* _Directions for this task_
Your answer must be the full listing, reproduced exactly, minus any pictures.

* _Input data_

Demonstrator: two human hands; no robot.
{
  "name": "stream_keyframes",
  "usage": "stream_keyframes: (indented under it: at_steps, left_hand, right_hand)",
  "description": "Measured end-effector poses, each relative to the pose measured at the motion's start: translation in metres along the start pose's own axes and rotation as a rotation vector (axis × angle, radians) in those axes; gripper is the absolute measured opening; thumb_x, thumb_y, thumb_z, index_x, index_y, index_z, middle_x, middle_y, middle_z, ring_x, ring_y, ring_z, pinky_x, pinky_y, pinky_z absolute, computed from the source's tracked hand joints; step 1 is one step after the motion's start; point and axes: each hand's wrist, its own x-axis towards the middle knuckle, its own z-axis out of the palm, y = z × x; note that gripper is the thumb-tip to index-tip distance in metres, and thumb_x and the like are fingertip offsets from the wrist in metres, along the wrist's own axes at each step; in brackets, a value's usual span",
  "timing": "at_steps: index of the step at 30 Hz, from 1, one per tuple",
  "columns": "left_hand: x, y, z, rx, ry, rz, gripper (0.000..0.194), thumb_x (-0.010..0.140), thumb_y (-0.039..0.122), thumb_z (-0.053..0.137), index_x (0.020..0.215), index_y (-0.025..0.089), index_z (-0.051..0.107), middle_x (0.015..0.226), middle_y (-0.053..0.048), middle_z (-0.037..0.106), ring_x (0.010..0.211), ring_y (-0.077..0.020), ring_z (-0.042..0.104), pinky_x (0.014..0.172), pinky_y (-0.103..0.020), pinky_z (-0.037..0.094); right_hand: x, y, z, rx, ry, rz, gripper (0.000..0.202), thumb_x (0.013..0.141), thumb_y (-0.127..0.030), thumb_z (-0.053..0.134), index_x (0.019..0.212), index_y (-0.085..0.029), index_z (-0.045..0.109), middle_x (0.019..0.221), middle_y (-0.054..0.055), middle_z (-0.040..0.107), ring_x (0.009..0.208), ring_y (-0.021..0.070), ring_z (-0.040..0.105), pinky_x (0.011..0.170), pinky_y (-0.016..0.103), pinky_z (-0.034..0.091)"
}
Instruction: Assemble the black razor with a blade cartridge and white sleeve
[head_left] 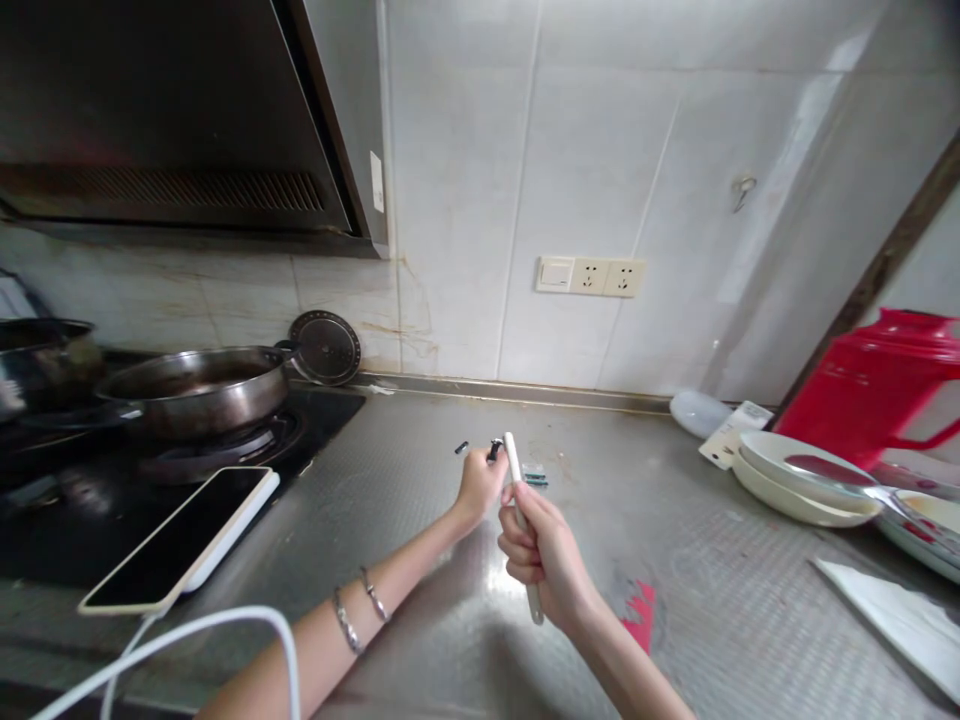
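Note:
My left hand [480, 488], with two silver bracelets on its wrist, is closed on a small black piece with a shiny tip [495, 449]. Close beside it, my right hand [546, 552] wraps round a slim white stick [512, 455], held nearly upright. Its lower end shows below my fist; the exact kind is unclear. The black piece is near the stick's upper end, and I cannot tell whether they touch. Another small dark cylinder [461, 447] lies on the counter to the left. Small green items [535, 480], partly in clear wrapping, lie just behind my right hand.
On the left, a steel pan [199, 385] stands on the black stove, and a phone [180, 540] with a white cable [225, 615] lies near its edge. At right are stacked plates [787, 500], a red jug [874, 390] and a white sheet [896, 615]. A red scrap [640, 612] lies on the counter.

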Motion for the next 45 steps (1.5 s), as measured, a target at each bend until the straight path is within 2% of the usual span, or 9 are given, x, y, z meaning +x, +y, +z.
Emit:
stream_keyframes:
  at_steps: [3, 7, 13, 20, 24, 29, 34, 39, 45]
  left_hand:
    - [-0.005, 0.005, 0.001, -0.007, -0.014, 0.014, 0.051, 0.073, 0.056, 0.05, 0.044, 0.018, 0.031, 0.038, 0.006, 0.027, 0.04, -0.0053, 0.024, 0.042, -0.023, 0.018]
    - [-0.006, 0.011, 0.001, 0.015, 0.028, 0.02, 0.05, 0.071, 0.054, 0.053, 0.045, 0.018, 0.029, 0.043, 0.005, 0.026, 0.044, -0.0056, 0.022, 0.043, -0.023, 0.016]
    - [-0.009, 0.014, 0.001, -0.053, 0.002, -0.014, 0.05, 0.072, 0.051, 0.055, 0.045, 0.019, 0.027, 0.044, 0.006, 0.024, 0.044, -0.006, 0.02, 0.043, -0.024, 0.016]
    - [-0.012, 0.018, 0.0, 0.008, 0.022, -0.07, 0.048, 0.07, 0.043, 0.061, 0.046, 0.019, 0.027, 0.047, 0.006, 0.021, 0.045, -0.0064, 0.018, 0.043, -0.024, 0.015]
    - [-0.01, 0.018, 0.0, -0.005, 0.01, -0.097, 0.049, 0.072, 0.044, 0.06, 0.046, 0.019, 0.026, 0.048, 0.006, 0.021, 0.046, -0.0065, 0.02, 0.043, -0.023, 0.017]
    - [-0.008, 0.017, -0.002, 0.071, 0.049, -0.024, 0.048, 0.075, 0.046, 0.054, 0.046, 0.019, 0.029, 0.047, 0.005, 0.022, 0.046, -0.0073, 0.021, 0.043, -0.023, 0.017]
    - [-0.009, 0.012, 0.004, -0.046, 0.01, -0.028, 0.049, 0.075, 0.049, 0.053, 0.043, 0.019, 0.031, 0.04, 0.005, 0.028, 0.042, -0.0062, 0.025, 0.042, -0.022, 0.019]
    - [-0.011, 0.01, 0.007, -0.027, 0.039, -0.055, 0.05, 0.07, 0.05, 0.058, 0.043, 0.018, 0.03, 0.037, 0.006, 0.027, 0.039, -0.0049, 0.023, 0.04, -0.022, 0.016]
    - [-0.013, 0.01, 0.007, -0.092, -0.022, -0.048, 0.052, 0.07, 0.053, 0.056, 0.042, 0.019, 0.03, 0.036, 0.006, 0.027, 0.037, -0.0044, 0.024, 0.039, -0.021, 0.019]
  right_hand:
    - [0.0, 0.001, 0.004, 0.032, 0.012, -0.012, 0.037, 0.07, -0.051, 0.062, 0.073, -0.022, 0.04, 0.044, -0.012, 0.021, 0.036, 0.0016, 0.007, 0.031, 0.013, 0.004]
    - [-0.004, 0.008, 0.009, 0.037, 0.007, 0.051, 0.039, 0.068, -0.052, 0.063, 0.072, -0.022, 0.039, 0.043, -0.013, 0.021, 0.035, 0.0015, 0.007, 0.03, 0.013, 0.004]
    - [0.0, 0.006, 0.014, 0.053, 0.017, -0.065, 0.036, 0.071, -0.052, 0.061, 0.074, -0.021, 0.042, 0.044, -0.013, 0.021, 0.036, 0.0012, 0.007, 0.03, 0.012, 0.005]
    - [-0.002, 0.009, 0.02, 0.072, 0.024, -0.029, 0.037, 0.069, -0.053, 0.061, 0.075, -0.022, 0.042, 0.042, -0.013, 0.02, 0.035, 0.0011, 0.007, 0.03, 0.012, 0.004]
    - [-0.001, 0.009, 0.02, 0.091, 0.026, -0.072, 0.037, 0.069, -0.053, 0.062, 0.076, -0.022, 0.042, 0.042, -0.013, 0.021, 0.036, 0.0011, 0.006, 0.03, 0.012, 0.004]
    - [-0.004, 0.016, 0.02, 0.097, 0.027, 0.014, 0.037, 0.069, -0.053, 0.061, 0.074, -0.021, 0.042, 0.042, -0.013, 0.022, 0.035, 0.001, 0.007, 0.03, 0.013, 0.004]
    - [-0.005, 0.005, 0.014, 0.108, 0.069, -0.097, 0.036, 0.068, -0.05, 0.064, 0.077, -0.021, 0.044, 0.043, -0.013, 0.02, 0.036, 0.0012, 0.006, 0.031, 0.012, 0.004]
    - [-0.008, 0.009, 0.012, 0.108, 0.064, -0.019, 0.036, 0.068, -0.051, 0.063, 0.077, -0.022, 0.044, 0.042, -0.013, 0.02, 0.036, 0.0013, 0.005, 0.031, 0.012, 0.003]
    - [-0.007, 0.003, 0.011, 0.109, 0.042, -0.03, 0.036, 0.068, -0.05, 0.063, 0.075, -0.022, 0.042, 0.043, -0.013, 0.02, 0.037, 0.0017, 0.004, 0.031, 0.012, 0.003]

* _Response area_
Demonstrator: two human hands; no robot.
{
  "name": "stream_keyframes",
  "usage": "stream_keyframes: (indented under it: at_steps, left_hand, right_hand)",
  "description": "Measured end-effector poses, each relative to the pose measured at the motion's start: translation in metres along the start pose's own axes and rotation as a rotation vector (axis × angle, radians) in those axes; gripper is the absolute measured opening; thumb_x, thumb_y, thumb_z, index_x, index_y, index_z, middle_x, middle_y, middle_z, ring_x, ring_y, ring_z, pinky_x, pinky_y, pinky_z absolute, computed from the source's tracked hand joints; step 1 is one step after the motion's start; point and axes: each hand's wrist, its own x-axis towards the middle knuckle, its own z-axis out of the palm, y = z × x; note that gripper is the thumb-tip to index-tip distance in metres, and thumb_x and the like are fingertip offsets from the wrist in metres, along the wrist's own axes at each step; in brackets, a value's usual span",
  "timing": "at_steps: index of the step at 30 Hz, from 1, one per tuple",
  "columns": "left_hand: x, y, z, rx, ry, rz, gripper (0.000..0.194), thumb_x (-0.010..0.140), thumb_y (-0.039..0.122), thumb_z (-0.053..0.137), index_x (0.020..0.215), index_y (-0.025..0.089), index_z (-0.051..0.107), middle_x (0.015..0.226), middle_y (-0.053..0.048), middle_z (-0.037..0.106), ring_x (0.010..0.211), ring_y (-0.077..0.020), ring_z (-0.042..0.104), pinky_x (0.014..0.172), pinky_y (-0.103..0.020), pinky_z (-0.037..0.094); right_hand: x, y, z, rx, ry, rz, gripper (0.000..0.202), thumb_x (0.013..0.141), thumb_y (-0.127..0.030), thumb_z (-0.053..0.134), index_x (0.019..0.212), index_y (-0.085..0.029), index_z (-0.045..0.109), middle_x (0.019..0.221), middle_y (-0.054..0.055), middle_z (-0.040..0.107), ring_x (0.009..0.208), ring_y (-0.021..0.070), ring_z (-0.040..0.105), pinky_x (0.011..0.170), pinky_y (-0.016..0.103), pinky_z (-0.034..0.091)"
}
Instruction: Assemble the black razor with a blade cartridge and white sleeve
[head_left] 
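Note:
My left hand [480, 488], with two silver bracelets on its wrist, is closed on a small black piece with a shiny tip [495, 449]. Close beside it, my right hand [546, 552] wraps round a slim white stick [512, 455], held nearly upright. Its lower end shows below my fist; the exact kind is unclear. The black piece is near the stick's upper end, and I cannot tell whether they touch. Another small dark cylinder [461, 447] lies on the counter to the left. Small green items [535, 480], partly in clear wrapping, lie just behind my right hand.
On the left, a steel pan [199, 385] stands on the black stove, and a phone [180, 540] with a white cable [225, 615] lies near its edge. At right are stacked plates [787, 500], a red jug [874, 390] and a white sheet [896, 615]. A red scrap [640, 612] lies on the counter.
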
Motion for the next 45 steps (1.5 s), as measured, a target at each bend until the straight path is within 2% of the usual span, or 9 are given, x, y, z meaning +x, +y, +z.
Emit:
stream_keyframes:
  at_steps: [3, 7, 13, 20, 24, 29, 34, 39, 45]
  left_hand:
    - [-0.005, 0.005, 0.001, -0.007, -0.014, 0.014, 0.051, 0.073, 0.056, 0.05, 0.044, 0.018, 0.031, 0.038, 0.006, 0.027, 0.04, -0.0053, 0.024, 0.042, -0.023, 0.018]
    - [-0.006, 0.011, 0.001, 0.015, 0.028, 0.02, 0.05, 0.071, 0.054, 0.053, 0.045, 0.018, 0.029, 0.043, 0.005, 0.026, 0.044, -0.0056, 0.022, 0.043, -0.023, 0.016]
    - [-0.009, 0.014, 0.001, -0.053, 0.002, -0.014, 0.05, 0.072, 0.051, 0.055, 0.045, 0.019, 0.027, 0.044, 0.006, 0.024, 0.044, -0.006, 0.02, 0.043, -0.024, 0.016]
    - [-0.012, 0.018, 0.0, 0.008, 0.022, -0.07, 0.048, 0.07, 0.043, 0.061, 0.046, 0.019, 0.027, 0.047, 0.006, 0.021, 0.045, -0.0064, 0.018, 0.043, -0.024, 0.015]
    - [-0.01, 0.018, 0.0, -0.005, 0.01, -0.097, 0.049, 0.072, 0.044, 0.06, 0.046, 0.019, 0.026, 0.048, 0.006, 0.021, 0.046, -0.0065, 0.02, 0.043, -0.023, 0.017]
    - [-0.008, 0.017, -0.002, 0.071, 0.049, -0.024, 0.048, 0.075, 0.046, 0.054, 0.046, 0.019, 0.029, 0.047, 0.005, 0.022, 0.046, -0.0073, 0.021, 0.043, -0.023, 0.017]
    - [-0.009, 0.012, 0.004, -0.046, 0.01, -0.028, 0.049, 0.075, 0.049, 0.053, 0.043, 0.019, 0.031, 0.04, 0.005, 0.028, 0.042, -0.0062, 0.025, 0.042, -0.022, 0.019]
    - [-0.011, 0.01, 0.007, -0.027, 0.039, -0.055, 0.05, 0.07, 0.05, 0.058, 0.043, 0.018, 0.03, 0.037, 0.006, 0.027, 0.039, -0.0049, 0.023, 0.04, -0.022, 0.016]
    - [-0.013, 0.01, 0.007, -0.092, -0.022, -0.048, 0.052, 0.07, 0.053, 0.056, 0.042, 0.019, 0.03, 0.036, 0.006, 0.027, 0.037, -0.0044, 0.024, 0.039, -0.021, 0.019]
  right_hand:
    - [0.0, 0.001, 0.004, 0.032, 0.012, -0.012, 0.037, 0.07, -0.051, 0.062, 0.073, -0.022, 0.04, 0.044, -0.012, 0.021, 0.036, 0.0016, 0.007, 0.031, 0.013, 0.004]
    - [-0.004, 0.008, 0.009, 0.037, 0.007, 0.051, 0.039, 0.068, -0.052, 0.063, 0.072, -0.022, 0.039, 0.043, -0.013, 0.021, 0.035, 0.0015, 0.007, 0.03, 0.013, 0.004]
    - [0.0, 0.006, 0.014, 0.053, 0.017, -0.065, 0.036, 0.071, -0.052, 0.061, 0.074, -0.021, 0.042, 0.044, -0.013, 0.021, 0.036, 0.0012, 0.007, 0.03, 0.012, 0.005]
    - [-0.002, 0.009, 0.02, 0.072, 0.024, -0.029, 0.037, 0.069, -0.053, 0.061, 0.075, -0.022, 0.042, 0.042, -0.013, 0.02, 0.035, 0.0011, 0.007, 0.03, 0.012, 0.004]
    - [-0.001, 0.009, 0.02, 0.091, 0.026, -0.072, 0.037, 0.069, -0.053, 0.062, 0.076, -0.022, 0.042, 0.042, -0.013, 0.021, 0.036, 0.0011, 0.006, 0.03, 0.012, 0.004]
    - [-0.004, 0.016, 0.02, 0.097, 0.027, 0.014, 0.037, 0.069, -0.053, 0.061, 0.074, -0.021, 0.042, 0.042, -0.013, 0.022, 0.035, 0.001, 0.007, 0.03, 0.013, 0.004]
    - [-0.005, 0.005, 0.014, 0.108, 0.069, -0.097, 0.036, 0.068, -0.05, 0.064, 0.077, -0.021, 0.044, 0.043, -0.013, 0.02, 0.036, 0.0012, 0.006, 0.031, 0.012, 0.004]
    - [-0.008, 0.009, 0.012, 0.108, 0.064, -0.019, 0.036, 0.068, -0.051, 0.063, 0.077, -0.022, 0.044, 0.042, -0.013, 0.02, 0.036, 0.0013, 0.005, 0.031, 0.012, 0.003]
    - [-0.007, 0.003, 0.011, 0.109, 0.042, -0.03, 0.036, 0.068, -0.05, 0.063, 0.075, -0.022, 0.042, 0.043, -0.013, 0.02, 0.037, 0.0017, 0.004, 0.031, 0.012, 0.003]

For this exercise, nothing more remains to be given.